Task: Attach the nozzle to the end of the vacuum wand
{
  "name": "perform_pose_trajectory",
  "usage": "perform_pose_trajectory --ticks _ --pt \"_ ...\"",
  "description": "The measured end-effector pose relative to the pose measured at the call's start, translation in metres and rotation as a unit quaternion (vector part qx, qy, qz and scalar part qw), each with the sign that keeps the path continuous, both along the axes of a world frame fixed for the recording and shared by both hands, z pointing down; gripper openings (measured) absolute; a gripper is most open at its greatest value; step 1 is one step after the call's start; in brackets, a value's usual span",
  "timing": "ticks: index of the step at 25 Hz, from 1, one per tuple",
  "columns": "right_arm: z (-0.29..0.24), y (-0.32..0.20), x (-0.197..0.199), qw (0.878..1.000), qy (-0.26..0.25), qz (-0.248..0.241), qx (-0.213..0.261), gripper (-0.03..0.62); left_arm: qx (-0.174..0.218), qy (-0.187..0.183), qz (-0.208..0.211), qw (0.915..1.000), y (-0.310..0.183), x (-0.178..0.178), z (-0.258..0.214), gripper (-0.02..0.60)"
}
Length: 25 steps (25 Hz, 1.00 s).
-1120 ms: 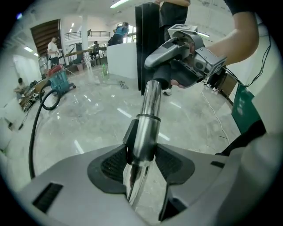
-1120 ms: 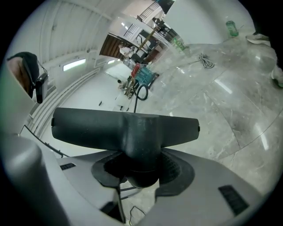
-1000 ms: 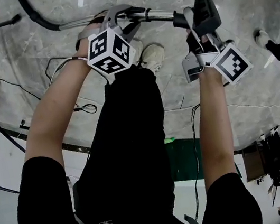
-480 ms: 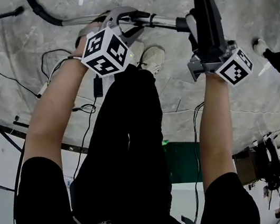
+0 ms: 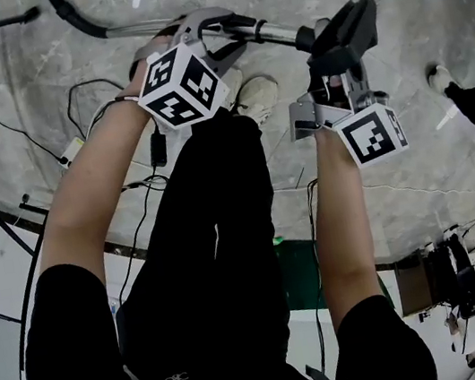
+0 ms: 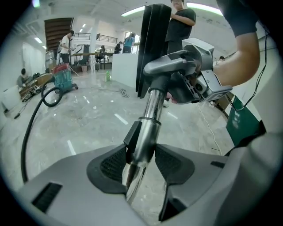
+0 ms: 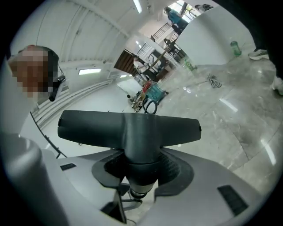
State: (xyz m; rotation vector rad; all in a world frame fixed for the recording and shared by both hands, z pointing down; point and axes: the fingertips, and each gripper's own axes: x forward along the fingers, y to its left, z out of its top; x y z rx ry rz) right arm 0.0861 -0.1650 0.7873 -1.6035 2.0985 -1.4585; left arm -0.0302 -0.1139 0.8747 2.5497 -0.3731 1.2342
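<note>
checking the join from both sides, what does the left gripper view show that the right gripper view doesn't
Left gripper view only: the left gripper clamped on the shaft of the shiny wand, which runs up to the nozzle, and the black hose curving over the floor.

Right gripper view only: the right gripper closed on the nozzle's neck, with the wide head seen broadside.

Both: the nozzle, edge-on in the left gripper view, and the marble floor.

A white shoe (image 5: pixel 259 97) rests on the marble floor (image 5: pixel 450 156).
</note>
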Motion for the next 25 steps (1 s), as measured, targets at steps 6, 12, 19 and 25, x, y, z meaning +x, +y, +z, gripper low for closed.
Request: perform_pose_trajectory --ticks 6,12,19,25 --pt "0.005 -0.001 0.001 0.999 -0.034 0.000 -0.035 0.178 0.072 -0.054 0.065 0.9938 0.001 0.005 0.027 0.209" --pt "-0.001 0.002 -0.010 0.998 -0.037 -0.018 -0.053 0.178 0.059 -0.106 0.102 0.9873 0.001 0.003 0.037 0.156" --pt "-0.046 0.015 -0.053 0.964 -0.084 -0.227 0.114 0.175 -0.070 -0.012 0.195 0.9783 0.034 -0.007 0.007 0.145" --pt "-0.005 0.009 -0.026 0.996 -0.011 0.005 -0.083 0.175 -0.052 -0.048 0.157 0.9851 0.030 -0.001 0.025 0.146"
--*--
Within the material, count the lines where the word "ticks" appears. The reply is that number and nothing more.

Answer area: 3